[proofplan]
The Fisher scoring quadratic approximation is minimized by solving the weighted least-squares problem with working response $z^{(k)}$ and weight matrix $W^{(k)}$. We expand the weighted residual criterion as a quadratic function of $\beta$, compute its directional derivative, and identify the normal equations. The assumed invertibility of $X^\top W^{(k)}X$ gives a unique critical point, and positivity of the quadratic form shows that this critical point is the unique global minimizer.
[/proofplan]
[step:Expand the weighted residual criterion as a quadratic polynomial in $\beta$]
For this fixed iteration $k$, write $z := z^{(k)} \in \mathbb{R}^n$ and $W := W^{(k)} \in \mathbb{R}^{n \times n}$. The matrix $W$ is symmetric because it is diagonal. Define
\begin{align*}
Q:\mathbb{R}^p &\to \mathbb{R} \\
\beta &\mapsto (z-X\beta)^\top W(z-X\beta).
\end{align*}
Expanding the product and using $W^\top=W$ gives
\begin{align*}
Q(\beta)
&= z^\top Wz - z^\top WX\beta - \beta^\top X^\top Wz + \beta^\top X^\top WX\beta \\
&= z^\top Wz - 2\beta^\top X^\top Wz + \beta^\top X^\top WX\beta.
\end{align*}
Here $z^\top WX\beta$ and $\beta^\top X^\top Wz$ are equal because both are real $1 \times 1$ matrices and transpose to one another.
[guided]
We first remove the residual notation so that the objective is visibly a quadratic polynomial in the unknown vector $\beta$. For this fixed iteration $k$, set $z := z^{(k)}$ and $W := W^{(k)}$. The weighted residual objective is the map
\begin{align*}
Q:\mathbb{R}^p &\to \mathbb{R} \\
\beta &\mapsto (z-X\beta)^\top W(z-X\beta).
\end{align*}
Because $W$ is diagonal, it is symmetric: $W^\top=W$. Expanding the product gives
\begin{align*}
Q(\beta)
&= (z^\top-\beta^\top X^\top)W(z-X\beta) \\
&= z^\top Wz - z^\top WX\beta - \beta^\top X^\top Wz + \beta^\top X^\top WX\beta.
\end{align*}
The two mixed terms are equal as real scalars.
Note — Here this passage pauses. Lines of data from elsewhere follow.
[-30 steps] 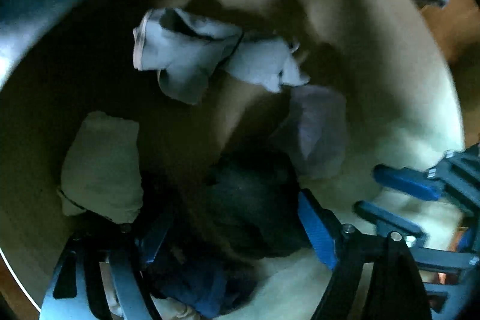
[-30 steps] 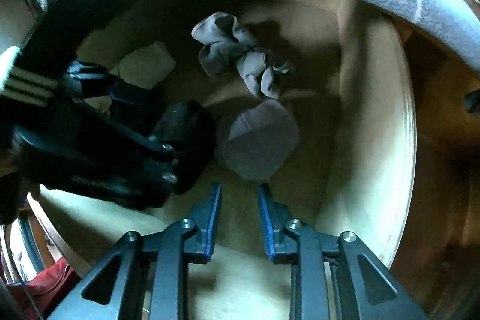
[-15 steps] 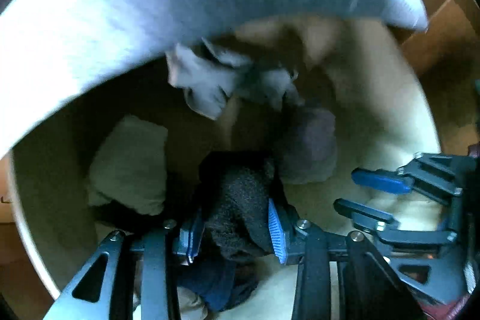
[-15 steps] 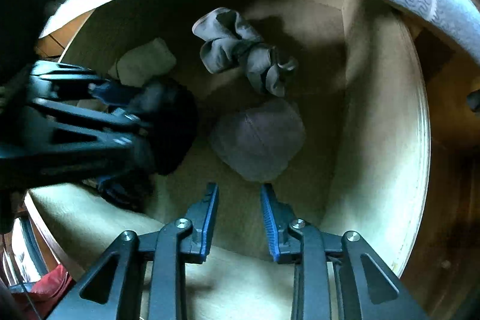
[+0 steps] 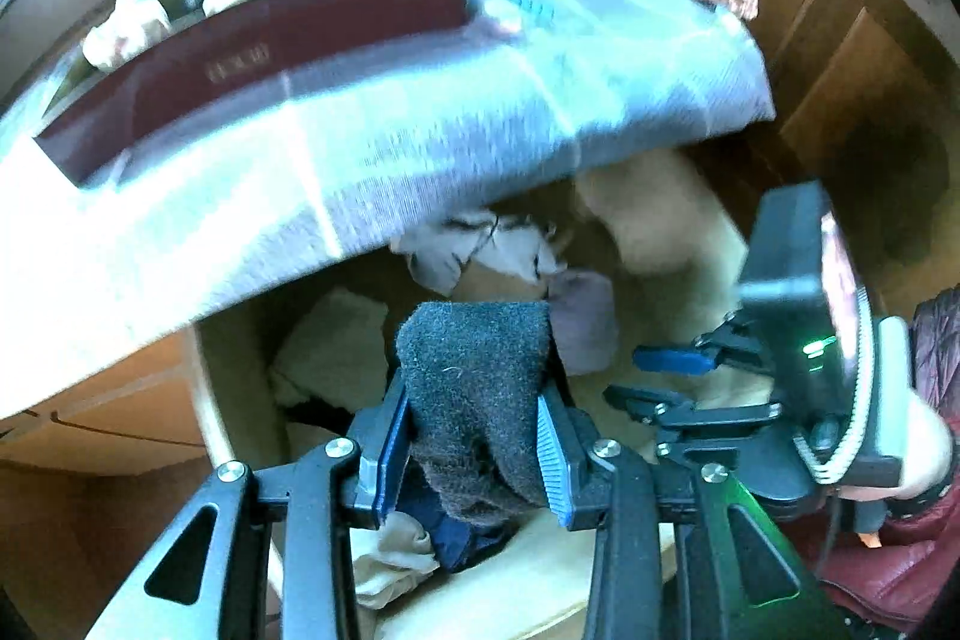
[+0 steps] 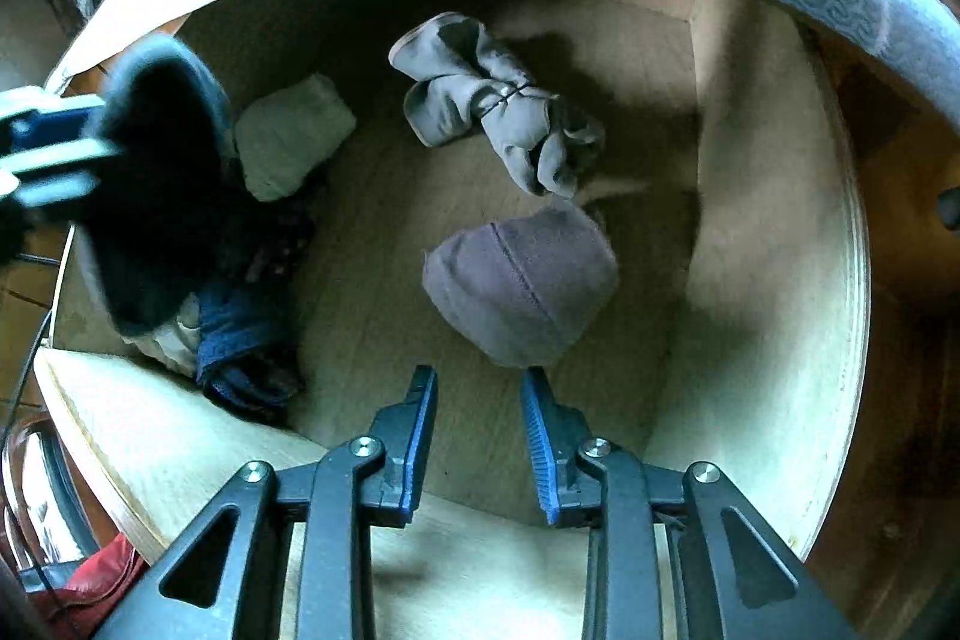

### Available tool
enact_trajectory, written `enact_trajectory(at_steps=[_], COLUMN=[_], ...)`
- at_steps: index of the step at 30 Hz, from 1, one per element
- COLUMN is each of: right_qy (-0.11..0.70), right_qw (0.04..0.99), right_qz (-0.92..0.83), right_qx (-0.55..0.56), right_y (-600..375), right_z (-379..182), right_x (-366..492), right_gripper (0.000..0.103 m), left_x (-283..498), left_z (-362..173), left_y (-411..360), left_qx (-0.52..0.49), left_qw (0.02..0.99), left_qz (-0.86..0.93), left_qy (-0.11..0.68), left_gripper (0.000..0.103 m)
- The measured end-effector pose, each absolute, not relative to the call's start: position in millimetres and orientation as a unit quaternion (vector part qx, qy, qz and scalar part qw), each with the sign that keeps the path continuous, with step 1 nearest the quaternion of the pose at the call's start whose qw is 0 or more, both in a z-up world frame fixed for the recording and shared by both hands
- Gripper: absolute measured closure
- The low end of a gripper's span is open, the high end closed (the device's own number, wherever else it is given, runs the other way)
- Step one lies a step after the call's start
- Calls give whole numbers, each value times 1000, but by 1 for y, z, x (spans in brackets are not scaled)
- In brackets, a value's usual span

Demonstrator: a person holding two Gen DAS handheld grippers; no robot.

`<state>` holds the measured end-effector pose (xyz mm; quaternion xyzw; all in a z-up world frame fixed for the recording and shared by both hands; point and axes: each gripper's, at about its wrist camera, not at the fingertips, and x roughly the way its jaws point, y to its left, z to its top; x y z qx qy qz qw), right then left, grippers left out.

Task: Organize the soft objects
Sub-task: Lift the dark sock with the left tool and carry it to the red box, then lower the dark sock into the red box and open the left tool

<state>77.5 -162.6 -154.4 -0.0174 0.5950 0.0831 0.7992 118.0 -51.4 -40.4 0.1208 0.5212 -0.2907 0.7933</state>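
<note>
Box (image 5: 252, 58) of dark red is waiting on the cloth-covered top at the upper left, already holding pale bundles, and that is probably where the load should go. The left gripper (image 5: 474, 430) is pinching a dark fuzzy sock (image 5: 474, 388) above the drawer (image 6: 774, 244), so lifting clear before swinging over is wise. The right gripper (image 6: 477, 436) is hovering with jaws parted and holding nothing, just short of the purple hat (image 6: 522, 280).

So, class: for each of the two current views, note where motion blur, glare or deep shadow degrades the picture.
Left wrist view: the patterned cloth is smeared and glaring, while the dark sock in the left gripper stays sharp. Right wrist view: the drawer floor is crisp but shadowed; only the left gripper at the edge blurs.
</note>
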Motion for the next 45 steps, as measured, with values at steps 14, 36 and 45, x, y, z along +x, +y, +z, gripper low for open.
enact_trajectory(at_steps=[14,36,45], right_qy=[594,604,608], right_qw=[799,790,784], right_qz=[93,108,123], right_qx=[-20,-2,9], right_y=[-155,-156,-155], right_z=[-154,-156,-158], right_x=[79,103,114], right_gripper=[73,73,73], left_x=[156,398,471], left_z=[27,54,15], left_y=[-20,-43,-40], left_qx=[106,92,82], left_qw=[849,885,878], left_qz=[-256,-155,-101], left_qy=[450,429,460], left_gripper=[66,66,66])
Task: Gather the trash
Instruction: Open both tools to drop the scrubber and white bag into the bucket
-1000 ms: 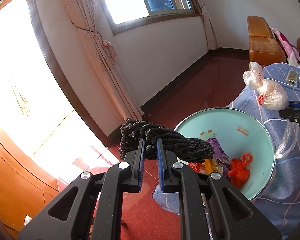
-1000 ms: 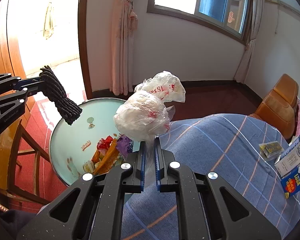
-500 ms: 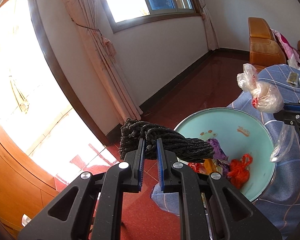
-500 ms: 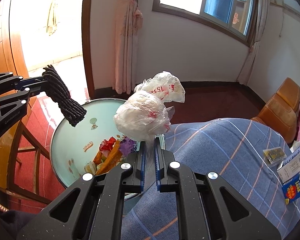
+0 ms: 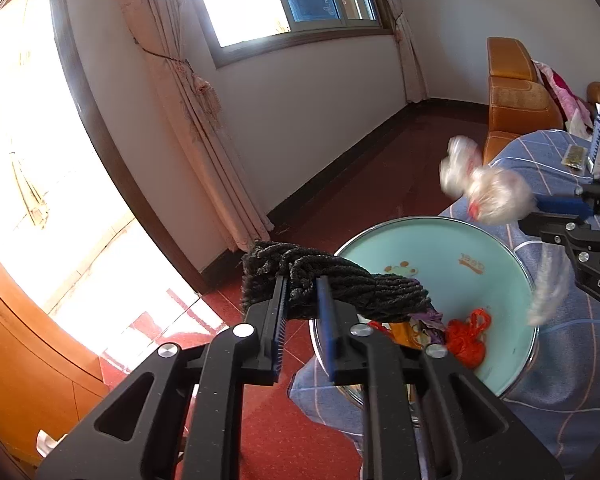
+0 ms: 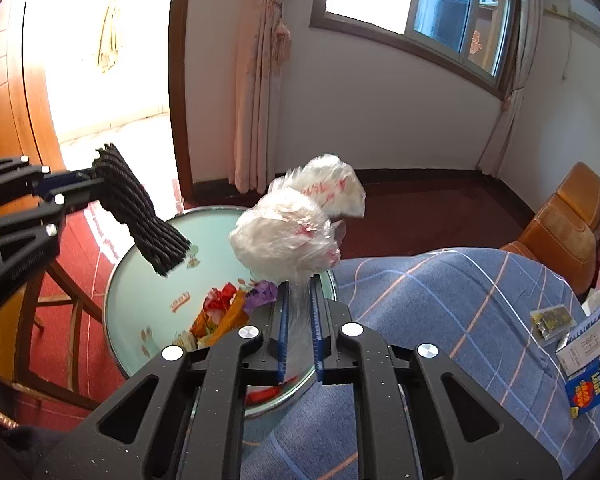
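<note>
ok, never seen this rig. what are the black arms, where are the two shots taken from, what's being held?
No robot: a person holds a two-finger claw in each hand, each with a fisheye camera looking along its fingers. The left camera shows the left claw shut on a dark rope bundle near the rim of a pale green basin. The right camera shows the right claw shut on a white plastic bag above the same basin, which already holds colourful wrappers. The basin sits on a blue checked cloth.

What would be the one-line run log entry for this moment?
left gripper: shut on black rope bundle | right gripper: shut on plastic bag | basin: holds trash
</note>
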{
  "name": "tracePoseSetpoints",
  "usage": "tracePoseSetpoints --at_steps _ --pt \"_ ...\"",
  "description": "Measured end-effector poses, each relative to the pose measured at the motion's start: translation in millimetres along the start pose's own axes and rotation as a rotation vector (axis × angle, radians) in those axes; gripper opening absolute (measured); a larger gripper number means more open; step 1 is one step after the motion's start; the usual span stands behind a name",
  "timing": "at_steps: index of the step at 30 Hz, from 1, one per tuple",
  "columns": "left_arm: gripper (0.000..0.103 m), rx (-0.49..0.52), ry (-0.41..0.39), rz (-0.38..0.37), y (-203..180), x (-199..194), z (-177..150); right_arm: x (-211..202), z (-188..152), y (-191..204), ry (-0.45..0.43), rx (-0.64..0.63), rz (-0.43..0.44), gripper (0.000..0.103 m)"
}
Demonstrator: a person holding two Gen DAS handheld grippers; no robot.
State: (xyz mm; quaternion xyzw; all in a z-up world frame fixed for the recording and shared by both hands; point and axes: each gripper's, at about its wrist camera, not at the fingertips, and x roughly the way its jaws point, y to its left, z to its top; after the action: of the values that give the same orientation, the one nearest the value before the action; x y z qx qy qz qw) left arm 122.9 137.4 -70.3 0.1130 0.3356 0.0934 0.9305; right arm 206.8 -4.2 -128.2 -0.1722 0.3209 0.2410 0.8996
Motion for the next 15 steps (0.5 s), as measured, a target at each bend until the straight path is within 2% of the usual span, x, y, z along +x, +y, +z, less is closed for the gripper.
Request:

Indeed,
\begin{align*}
(z^\top WX\beta)^\top=\beta^\top X^\top W^\top z=\beta^\top X^\top Wz.
\end{align*}
Therefore
\begin{align*}
Q(\beta)=z^\top Wz - 2\beta^\top X^\top Wz + \beta^\top X^\top WX\beta.
\end{align*}
This expansion isolates the constant term, the linear term, and the quadratic curvature matrix $X^\top WX$.
[/guided]
[/step]
[step:Differentiate the quadratic objective and obtain the weighted normal equations]
Let $h \in \mathbb{R}^p$ be an arbitrary direction. For each $t \in \mathbb{R}$,
\begin{align*}
Q(\beta+th)
&= z^\top Wz - 2(\beta+th)^\top X^\top Wz
+(\beta+th)^\top X^\top WX(\beta+th).
\end{align*}
Subtracting $Q(\beta)$, dividing by $t \neq 0$, and letting $t \to 0$ gives the directional derivative
\begin{align*}
\frac{d}{dt}\Big|_{t=0} Q(\beta+th)
= 2h^\top X^\top WX\beta - 2h^\top X^\top Wz.
\end{align*}
Thus the gradient is
\begin{align*}
\nabla Q(\beta)=2X^\top WX\beta-2X^\top Wz.
\end{align*}
A critical point therefore satisfies the weighted normal equations
\begin{align*}
X^\top WX\beta=X^\top Wz.
\end{align*}
[guided]
To find the minimizer of the quadratic objective, we compute its first variation in an arbitrary direction. Let $h \in \mathbb{R}^p$ be fixed. For $t \in \mathbb{R}$, substitute $\beta+th$ into the expanded expression for $Q$:
\begin{align*}
Q(\beta+th)
&= z^\top Wz - 2(\beta+th)^\top X^\top Wz
+(\beta+th)^\top X^\top WX(\beta+th).
\end{align*}
Now expand only the terms depending on $t$:
\begin{align*}
Q(\beta+th)
&= Q(\beta)
-2t h^\top X^\top Wz
+2t h^\top X^\top WX\beta
+t^2 h^\top X^\top WXh.
\end{align*}
The coefficient of $t$ is the directional derivative at $\beta$ in the direction $h$, so
\begin{align*}
\frac{d}{dt}\Big|_{t=0} Q(\beta+th)
=2h^\top X^\top WX\beta-2h^\top X^\top Wz.
\end{align*}
Since this identity holds for every direction $h \in \mathbb{R}^p$, the gradient is
\begin{align*}
\nabla Q(\beta)=2X^\top WX\beta-2X^\top Wz.
\end{align*}
At any interior minimizer of a differentiable function on $\mathbb{R}^p$, the gradient must vanish. Hence every minimizer must satisfy
\begin{align*}
X^\top WX\beta=X^\top Wz.
\end{align*}
These are the weighted normal equations.
[/guided]
[/step]
[step:Solve the normal equations using the assumed invertibility]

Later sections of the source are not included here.